[Task objective]
The lines from the top of the data down to the line with "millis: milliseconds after" should be repeated exactly, both ends included.
═════ Provided records
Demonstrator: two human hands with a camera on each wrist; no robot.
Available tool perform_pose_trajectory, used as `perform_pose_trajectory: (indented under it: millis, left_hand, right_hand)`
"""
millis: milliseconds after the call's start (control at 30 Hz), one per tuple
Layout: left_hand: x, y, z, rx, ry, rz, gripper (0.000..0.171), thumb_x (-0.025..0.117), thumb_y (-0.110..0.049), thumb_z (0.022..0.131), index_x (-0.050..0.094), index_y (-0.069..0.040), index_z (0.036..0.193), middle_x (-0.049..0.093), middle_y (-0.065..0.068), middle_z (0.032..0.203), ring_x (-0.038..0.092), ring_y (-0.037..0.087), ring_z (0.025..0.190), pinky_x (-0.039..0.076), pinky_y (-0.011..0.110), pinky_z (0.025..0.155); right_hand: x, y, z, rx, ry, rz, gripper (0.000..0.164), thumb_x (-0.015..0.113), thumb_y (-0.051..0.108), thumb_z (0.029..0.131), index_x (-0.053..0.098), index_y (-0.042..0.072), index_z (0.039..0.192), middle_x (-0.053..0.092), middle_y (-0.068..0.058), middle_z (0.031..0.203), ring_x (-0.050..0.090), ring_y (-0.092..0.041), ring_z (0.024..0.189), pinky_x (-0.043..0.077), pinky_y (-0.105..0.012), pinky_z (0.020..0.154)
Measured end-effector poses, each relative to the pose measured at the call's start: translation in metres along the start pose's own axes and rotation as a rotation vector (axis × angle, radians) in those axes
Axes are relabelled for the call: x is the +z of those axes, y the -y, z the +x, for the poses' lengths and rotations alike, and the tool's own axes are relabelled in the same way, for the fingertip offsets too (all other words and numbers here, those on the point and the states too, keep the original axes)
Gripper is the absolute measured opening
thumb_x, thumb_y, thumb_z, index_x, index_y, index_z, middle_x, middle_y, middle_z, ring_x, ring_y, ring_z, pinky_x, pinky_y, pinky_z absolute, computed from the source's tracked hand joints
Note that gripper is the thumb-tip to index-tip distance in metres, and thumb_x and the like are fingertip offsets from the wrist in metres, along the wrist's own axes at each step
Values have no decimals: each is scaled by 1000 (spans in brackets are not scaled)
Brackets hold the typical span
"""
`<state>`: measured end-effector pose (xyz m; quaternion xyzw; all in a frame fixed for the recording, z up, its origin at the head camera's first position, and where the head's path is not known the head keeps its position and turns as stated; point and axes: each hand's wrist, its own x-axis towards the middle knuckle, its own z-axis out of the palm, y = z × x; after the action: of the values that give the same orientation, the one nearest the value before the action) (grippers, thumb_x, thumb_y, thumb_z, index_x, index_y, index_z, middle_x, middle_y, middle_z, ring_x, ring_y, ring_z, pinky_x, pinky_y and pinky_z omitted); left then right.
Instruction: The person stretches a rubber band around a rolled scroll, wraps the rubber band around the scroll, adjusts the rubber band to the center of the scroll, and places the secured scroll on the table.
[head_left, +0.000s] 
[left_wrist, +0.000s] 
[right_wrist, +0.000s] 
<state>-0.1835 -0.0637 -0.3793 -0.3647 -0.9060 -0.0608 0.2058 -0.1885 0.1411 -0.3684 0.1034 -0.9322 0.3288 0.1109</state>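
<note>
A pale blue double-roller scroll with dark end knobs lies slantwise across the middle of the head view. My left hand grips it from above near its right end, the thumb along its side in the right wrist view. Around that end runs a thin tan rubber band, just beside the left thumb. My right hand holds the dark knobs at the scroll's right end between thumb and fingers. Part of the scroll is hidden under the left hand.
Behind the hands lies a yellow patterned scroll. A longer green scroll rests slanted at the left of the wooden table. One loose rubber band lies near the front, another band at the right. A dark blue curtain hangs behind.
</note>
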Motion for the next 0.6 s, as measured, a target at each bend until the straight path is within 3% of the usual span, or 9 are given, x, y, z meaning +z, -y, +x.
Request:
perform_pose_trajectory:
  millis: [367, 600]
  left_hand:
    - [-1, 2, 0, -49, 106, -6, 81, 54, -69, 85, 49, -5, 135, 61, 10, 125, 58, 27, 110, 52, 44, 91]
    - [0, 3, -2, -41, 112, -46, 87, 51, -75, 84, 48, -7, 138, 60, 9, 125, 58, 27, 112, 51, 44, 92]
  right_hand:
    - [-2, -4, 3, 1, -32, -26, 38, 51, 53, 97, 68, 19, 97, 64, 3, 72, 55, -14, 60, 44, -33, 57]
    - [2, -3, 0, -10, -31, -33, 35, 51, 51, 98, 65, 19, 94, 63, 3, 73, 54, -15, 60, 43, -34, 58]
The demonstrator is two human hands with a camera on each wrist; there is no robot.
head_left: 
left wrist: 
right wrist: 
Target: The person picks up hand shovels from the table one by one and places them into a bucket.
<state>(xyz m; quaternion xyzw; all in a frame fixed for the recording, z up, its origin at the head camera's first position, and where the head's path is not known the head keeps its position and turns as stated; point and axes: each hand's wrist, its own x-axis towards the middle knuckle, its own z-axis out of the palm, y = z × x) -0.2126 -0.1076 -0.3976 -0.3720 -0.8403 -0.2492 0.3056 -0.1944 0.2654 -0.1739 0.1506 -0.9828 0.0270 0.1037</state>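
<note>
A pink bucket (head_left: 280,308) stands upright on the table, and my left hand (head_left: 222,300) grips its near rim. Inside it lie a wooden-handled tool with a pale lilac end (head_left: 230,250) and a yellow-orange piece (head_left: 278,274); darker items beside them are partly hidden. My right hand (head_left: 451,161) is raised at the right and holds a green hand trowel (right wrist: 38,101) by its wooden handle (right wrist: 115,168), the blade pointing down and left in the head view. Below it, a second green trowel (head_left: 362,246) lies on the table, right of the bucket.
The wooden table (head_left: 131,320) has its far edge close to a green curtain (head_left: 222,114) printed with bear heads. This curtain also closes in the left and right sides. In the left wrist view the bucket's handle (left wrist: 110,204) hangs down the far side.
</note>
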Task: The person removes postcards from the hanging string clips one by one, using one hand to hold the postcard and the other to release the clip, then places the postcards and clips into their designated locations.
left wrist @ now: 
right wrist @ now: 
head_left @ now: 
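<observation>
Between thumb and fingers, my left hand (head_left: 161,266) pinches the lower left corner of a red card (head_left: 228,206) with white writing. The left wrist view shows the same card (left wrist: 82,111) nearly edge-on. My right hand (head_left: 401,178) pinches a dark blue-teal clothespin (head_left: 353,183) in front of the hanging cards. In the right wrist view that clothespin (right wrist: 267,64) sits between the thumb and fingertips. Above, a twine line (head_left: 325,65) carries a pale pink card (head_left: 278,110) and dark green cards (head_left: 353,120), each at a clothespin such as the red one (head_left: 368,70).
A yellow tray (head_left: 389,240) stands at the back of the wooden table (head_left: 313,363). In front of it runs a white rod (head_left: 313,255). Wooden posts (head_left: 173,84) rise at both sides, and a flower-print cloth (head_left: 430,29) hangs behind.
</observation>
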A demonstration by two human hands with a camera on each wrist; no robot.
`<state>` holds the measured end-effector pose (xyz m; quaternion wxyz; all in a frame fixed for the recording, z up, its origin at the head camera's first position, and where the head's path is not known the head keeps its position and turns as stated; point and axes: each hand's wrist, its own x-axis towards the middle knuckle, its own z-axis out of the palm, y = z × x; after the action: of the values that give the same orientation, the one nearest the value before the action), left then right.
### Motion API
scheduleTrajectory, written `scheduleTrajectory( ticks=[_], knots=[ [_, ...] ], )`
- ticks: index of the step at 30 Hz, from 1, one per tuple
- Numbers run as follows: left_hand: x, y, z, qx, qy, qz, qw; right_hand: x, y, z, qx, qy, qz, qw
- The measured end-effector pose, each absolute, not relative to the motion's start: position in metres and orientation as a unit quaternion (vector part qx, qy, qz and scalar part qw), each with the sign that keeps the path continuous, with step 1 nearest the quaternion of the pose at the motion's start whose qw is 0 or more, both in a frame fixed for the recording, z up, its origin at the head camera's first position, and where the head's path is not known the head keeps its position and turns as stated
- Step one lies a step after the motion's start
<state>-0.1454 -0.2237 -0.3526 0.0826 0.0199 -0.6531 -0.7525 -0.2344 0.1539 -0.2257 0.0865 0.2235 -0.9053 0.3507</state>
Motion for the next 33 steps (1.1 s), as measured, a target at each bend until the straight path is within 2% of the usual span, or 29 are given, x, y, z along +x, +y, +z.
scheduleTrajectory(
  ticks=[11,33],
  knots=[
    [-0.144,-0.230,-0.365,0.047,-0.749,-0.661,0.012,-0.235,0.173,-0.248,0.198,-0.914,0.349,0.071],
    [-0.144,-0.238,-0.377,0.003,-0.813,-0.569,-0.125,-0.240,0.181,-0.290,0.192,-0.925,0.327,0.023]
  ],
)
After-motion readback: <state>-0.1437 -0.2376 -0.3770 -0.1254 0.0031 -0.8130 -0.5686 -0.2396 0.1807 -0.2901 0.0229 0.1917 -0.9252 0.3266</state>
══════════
[Response to this task]
Demonstrator: two human hands with a camera on each wrist; no robot.
Available tool perform_pose_trajectory, used as `perform_pose_trajectory: (indented under it: millis, left_hand, right_hand)`
"""
millis: milliseconds after the call's start (control at 30 Hz), one per tuple

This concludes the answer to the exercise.